I have homemade chili bubbling away in the crockpot and Little Guy is (hopefully) napping. It's still a bit nippy in the house because I have to keep the heat set at 65 to avoid a massive heat bill. But I also recognize that I am dealing with post-holiday crankiness.
Post-holiday crankiness happens to a lot of people. The coming down from the build up and excitement of the holidays leads to depression and unhappiness. I get cranky after the holidays. Luckily, I recognize it and try to offset the crankiness. But, the whole post-holiday crankiness bothers me. Because it bothers me, it tends to make me crankier. This makes for an unhappy dpwnward spiral. One thing I know I need to do, that will break the spiral, is get back into a routine.
My current routine has flown to the winds. It used to be: Mondays, Tuesdays and Thursdays were teaching days; Wednesdays were my "at-home days", used to get chores and the niggly bits out of the way; Fridays were my days with my mom. Weekends were reserved for Big Guy and our activities. Then, two things happened. Mom's car broke down and eliminated the Friday routine for the time being, and the holidays hit. This event nixed all other routines.

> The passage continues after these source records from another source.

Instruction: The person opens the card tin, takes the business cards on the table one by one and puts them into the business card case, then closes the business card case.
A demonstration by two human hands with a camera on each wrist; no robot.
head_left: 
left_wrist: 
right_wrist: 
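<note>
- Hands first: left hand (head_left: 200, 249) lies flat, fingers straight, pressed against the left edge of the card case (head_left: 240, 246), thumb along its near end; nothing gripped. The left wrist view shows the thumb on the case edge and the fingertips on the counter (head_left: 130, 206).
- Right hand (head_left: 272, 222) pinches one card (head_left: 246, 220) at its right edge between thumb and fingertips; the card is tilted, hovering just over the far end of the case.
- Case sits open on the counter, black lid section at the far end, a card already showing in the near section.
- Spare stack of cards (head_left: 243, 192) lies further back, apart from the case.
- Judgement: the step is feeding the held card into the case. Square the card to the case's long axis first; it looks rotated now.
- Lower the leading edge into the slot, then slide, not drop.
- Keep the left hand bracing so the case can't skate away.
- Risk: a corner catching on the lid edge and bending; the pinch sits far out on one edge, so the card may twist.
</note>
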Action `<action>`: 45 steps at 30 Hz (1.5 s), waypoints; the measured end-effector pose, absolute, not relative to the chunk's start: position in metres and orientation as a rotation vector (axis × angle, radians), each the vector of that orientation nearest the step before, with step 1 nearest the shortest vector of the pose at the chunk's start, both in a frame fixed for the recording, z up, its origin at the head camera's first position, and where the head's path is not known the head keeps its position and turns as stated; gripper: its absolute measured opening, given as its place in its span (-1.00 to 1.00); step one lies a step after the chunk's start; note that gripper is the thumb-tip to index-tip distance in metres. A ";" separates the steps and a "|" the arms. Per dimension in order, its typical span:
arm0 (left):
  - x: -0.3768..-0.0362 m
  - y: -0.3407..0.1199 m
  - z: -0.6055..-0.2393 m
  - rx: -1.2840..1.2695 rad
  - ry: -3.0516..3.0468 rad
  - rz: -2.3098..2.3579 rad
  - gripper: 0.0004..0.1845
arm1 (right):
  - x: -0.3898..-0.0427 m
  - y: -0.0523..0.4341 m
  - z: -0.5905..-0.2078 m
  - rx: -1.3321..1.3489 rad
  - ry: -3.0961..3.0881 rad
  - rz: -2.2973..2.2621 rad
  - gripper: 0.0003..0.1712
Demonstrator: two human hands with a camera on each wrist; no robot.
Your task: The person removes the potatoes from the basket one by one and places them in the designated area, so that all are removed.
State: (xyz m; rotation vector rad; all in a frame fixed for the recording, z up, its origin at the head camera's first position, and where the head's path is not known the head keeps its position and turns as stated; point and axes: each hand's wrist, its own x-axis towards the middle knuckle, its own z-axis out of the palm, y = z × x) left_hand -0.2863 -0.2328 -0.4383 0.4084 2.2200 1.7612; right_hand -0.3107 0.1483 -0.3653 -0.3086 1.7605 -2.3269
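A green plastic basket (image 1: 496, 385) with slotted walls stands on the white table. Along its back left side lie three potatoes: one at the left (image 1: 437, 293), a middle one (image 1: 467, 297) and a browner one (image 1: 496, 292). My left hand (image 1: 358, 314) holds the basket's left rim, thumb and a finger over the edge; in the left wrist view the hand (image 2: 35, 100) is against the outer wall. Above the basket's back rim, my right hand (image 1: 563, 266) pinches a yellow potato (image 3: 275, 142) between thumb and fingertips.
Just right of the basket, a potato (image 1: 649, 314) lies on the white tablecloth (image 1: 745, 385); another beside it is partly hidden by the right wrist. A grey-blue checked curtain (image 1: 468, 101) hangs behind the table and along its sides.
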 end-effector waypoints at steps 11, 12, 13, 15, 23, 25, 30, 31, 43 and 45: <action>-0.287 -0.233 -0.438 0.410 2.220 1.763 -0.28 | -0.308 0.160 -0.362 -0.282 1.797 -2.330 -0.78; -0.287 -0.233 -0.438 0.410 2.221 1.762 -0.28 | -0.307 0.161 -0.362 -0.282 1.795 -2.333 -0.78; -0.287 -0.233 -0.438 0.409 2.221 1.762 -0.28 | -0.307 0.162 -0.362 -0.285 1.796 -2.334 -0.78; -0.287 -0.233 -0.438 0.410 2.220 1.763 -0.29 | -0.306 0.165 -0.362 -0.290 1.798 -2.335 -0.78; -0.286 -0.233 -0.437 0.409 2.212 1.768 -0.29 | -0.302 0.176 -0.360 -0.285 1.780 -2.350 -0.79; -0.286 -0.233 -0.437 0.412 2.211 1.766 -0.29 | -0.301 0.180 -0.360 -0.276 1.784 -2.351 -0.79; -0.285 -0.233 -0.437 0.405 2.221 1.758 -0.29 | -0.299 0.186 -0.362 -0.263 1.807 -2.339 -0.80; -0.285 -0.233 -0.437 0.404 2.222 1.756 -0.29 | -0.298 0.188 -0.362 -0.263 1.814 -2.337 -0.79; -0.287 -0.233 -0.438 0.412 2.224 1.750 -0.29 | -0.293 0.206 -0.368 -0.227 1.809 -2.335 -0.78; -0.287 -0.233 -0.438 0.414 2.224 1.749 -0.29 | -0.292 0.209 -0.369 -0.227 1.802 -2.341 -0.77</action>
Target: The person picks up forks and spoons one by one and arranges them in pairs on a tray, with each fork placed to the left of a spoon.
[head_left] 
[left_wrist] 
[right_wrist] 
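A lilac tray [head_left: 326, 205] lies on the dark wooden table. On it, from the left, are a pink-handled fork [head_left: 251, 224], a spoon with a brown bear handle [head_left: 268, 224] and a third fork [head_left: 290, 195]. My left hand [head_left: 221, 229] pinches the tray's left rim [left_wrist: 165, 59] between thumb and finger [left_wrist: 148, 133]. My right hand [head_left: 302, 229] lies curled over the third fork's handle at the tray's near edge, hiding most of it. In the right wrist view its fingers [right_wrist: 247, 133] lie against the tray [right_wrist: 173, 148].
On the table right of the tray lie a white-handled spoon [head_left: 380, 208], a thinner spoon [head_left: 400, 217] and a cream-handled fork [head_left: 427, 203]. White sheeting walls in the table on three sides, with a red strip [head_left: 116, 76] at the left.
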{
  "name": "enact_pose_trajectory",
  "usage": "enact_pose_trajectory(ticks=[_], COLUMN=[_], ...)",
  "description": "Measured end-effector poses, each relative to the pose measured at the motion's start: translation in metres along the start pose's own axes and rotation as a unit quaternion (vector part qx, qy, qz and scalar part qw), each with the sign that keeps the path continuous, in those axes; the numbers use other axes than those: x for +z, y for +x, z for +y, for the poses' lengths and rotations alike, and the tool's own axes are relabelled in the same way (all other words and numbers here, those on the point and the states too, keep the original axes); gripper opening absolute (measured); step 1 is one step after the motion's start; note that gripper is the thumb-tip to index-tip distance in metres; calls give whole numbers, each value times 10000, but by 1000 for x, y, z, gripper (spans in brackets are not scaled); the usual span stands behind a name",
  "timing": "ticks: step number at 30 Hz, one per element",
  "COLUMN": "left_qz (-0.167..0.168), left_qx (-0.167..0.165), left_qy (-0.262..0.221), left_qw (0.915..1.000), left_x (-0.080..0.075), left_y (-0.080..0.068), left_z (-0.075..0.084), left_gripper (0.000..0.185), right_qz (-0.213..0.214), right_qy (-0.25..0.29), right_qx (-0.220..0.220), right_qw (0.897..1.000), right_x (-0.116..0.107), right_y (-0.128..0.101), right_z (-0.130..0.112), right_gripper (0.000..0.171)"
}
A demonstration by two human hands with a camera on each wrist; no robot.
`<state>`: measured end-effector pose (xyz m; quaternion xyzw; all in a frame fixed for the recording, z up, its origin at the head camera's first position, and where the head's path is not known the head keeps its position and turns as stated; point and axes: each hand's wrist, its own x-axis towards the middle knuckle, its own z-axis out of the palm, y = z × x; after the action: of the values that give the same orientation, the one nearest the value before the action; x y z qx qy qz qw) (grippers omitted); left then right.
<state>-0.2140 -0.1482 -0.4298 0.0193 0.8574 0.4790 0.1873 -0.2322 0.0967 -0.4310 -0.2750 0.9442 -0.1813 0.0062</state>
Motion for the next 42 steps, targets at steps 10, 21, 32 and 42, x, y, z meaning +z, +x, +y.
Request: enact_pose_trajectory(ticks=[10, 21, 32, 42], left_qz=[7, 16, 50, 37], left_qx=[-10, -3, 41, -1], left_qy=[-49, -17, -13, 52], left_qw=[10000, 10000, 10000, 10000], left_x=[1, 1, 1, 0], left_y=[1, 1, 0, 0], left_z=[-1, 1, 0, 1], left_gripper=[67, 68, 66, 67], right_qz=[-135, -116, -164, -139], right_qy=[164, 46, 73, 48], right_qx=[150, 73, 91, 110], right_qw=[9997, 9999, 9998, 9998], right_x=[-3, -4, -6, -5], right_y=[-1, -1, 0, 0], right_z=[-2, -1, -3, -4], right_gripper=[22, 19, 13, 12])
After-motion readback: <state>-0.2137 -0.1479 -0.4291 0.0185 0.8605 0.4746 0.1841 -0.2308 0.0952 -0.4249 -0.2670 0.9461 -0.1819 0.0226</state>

As Big Guy will attest to, I do not do well with change. It is an unfortunate and unpleasant side effect of the ADD, but there it is. A change in routine throws me off and affects me mentally and emotionally. Even worse, the ADD also makes it that much more difficult to get back on track. And if I'm not careful, my distraction can really upset the balance in the household. Big Guy and I are not fanatic cleaners, and Little Guy, for as much as I adore him, is a hurricane and a tornado combined.
What this means is that if I get distracted, nothing happens until I throw a fit because now the house is a complete mess. Big Guy and Little Guy watch me in complete and total amazement while I start slamming things around trying to get things cleaned up. I know the easiest thing to do would be to pick up gradually, but it never seems to happen.
It's times like this that I wish I hadn't married a guy whose cleanliness threshold was so much lower than mine. On the other hand, if Big Guy is the way he is and nothing happened around the house with Crazy Ex unless he did it, what must her house be like now?